Dana Compute Package

The Dana Compute package allows you to interact with compute devices on your system.

There are three main levels of abstraction in this package to interact with compute devices. Depending on your intended application one may be better than the others.

Apps Interfaces

The first of these is the easiest way to interact with external compute devices on your system. These are a set of apps whose functions are commonly associated with using hardware acceleration to process large datasets. For example the RNG app can be used to generate large amounts of pseudo-random numbers in parallel, and the LinearOperations app implements tasks such as matrix multiplication on an external compute device to leverage high levels of parallelisation.

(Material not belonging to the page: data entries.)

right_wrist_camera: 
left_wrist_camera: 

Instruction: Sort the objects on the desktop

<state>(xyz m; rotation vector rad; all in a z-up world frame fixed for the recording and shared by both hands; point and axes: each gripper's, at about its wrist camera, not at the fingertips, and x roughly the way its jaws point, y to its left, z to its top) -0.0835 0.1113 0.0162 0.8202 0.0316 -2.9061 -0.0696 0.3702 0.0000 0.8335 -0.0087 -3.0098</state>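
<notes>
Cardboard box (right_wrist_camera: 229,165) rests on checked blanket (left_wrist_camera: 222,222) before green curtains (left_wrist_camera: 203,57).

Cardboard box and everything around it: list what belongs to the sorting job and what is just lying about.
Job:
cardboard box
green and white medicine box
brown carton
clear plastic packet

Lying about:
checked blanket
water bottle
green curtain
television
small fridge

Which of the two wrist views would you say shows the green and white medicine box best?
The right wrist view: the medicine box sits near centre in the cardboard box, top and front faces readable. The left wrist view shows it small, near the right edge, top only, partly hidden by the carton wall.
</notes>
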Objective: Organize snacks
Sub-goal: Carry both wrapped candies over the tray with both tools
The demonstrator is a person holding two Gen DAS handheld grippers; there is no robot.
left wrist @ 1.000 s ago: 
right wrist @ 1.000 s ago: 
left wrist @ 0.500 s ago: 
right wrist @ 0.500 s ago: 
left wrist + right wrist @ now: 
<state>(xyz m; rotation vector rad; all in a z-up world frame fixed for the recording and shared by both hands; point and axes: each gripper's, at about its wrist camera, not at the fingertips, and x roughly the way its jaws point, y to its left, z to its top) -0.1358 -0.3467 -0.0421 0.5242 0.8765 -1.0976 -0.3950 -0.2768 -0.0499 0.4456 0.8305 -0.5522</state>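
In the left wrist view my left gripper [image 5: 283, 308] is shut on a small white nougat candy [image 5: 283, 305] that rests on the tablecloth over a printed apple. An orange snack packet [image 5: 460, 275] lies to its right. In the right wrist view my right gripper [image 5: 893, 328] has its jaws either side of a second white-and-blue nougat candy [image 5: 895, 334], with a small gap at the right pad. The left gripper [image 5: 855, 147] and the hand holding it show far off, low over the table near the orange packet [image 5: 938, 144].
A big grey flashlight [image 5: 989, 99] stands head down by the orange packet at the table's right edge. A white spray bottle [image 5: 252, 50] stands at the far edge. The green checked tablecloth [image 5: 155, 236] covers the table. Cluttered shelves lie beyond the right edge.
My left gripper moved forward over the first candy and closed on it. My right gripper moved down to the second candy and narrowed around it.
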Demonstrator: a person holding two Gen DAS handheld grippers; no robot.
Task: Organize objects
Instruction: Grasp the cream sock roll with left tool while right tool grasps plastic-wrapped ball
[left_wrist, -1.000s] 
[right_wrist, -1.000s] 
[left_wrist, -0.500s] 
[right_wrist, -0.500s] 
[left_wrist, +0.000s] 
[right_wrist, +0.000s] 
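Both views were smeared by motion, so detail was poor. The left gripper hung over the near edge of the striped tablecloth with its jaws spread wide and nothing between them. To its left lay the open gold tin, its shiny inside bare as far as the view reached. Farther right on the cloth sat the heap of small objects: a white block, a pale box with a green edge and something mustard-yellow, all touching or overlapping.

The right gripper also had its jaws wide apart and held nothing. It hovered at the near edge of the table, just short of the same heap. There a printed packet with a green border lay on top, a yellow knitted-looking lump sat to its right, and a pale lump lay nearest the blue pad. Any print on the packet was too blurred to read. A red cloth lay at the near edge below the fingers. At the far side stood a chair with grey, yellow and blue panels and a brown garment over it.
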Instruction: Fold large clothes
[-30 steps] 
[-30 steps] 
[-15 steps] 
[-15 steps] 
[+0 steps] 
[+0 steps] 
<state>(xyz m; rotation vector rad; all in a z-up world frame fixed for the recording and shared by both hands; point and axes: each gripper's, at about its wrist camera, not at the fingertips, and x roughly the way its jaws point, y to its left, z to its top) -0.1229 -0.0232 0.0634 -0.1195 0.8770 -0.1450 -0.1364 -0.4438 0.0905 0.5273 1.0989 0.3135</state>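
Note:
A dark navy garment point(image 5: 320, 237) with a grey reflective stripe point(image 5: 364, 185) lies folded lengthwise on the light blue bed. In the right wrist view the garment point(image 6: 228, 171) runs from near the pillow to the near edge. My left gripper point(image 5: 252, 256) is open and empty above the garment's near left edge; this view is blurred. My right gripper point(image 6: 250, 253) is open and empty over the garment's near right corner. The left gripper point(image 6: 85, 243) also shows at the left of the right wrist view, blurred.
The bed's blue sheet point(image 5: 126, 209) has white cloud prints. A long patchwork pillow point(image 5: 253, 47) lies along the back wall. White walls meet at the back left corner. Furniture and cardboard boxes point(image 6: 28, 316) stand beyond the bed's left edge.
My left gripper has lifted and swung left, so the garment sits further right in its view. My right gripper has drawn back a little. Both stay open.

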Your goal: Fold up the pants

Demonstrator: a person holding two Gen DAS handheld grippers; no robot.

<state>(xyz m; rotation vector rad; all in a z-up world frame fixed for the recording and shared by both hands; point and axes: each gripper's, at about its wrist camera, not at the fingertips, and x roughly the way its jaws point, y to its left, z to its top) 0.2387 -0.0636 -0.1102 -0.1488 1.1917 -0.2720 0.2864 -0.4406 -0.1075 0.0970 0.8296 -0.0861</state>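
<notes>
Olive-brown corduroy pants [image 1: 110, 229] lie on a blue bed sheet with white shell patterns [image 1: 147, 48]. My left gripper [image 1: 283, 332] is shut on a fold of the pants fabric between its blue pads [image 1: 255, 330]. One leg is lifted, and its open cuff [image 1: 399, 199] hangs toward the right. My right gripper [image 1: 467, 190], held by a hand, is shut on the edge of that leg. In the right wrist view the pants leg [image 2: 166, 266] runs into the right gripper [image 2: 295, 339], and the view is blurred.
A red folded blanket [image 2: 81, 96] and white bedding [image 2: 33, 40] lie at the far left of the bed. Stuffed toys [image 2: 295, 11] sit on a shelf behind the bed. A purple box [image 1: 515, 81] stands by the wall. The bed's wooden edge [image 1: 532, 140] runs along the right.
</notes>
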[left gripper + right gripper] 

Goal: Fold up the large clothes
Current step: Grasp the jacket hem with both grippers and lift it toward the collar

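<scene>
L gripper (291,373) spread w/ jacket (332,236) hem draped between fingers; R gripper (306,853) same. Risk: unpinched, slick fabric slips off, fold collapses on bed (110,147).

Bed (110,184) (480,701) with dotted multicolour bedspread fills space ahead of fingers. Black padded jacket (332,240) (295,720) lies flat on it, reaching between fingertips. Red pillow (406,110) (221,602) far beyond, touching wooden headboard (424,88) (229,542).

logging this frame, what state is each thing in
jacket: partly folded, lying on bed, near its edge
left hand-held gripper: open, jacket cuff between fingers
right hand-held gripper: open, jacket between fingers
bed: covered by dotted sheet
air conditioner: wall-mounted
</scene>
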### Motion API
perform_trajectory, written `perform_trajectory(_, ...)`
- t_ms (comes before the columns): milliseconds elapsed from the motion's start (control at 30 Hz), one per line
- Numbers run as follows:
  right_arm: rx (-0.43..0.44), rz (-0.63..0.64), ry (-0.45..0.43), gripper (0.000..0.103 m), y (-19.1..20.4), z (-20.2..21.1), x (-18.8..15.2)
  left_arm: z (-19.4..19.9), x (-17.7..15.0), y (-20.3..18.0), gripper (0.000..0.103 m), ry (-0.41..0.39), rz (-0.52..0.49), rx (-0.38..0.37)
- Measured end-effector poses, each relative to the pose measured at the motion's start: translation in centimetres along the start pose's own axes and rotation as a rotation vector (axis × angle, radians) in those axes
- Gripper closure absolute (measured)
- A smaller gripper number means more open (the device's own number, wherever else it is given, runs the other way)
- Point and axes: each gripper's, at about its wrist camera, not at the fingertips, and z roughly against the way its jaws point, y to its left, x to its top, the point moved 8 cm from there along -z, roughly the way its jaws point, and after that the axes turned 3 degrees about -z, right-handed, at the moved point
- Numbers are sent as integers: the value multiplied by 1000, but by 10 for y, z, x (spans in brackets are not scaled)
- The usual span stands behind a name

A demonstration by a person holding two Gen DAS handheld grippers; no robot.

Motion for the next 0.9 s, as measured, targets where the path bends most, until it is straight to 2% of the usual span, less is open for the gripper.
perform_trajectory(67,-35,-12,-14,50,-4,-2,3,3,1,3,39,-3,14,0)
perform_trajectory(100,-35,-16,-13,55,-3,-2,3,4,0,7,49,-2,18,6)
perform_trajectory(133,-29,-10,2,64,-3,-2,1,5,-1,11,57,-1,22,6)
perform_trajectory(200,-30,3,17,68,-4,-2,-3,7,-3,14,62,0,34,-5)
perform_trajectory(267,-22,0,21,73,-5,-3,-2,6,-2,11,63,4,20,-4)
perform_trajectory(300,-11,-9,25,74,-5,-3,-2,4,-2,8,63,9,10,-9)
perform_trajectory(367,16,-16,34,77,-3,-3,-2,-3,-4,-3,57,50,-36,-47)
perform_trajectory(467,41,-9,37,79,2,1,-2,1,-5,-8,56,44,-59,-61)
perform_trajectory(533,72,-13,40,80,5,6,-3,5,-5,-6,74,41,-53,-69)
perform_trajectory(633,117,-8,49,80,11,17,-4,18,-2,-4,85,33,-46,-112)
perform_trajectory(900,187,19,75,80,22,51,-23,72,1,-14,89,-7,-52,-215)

Accessing these apps interfaces is done in the usual Dana way of requiring them in any component you're building and calling their functions:

component provides App requires compute.apps.LinearOperations {

	int App:main(AppParam params[])
    	{
    	LinearOperations linear = new LinearOperations()
   			  dec matrixOne[][] = new dec[500][500]
   			  dec matrixTwo[][] = new dec[500][500]

   			  // populate the matrices

   			  dec matrixThree[][] = linear.matrixMultiply(matrixOne, matrixTwo)

   			  return 0
    	}
	}

LogicalCompute Interface

The second of the abstraction levels is the LogicalCompute (link to interface page) interface. This is an easy way to get up and running transferring data and executing instructions on an external compute device. It gives the user a space to declare, read and write variables along with loading programs that operate on the variables that have been declared. Users of this interface need not be concerned with exactly which external devices are being used, and if more than one is being used the user of the LogicalCompute won't need to decide which physical device to write data to or execute programs on.

The utility functions discussed above typically use this interface to implement their behavior. The general workflow is as follows:

Declare a set of variable
Write some data to the variables
Load a program
Run the program on a set of the declared variables
Reading the result of the executed program
Cleaning up the variables

component provides dataprocessing.Normalisation requires gpu.LogicalCompute, data.DecUtil du {
	LogicalCompute myDev

	Normalisation:Normalisation() {
    	myDev = new LogicalCompute()
   	 /// Loading the program
    	myDev.loadProgram("./resources-ext/opencl_kernels/dataprocessing/floatDiv.cl", "floatDiv")
	}

	dec[][] Normalisation:matrixDivision(dec matrix[][], dec divider) {
   	 /// Declaring the variables needed
    	myDev.createDecMatrix("mat", matrix.arrayLength, matrix[0].arrayLength)
    	myDev.createDecMatrix("out", matrix.arrayLength, matrix[0].arrayLength)
    	myDev.createDecArray("divider", 1)

   	 ///Writing data to variables that need it
    	myDev.writeDecArray("divider", new dec[](divider))
   			  myDev.writeDecMatrix("mat", matrix)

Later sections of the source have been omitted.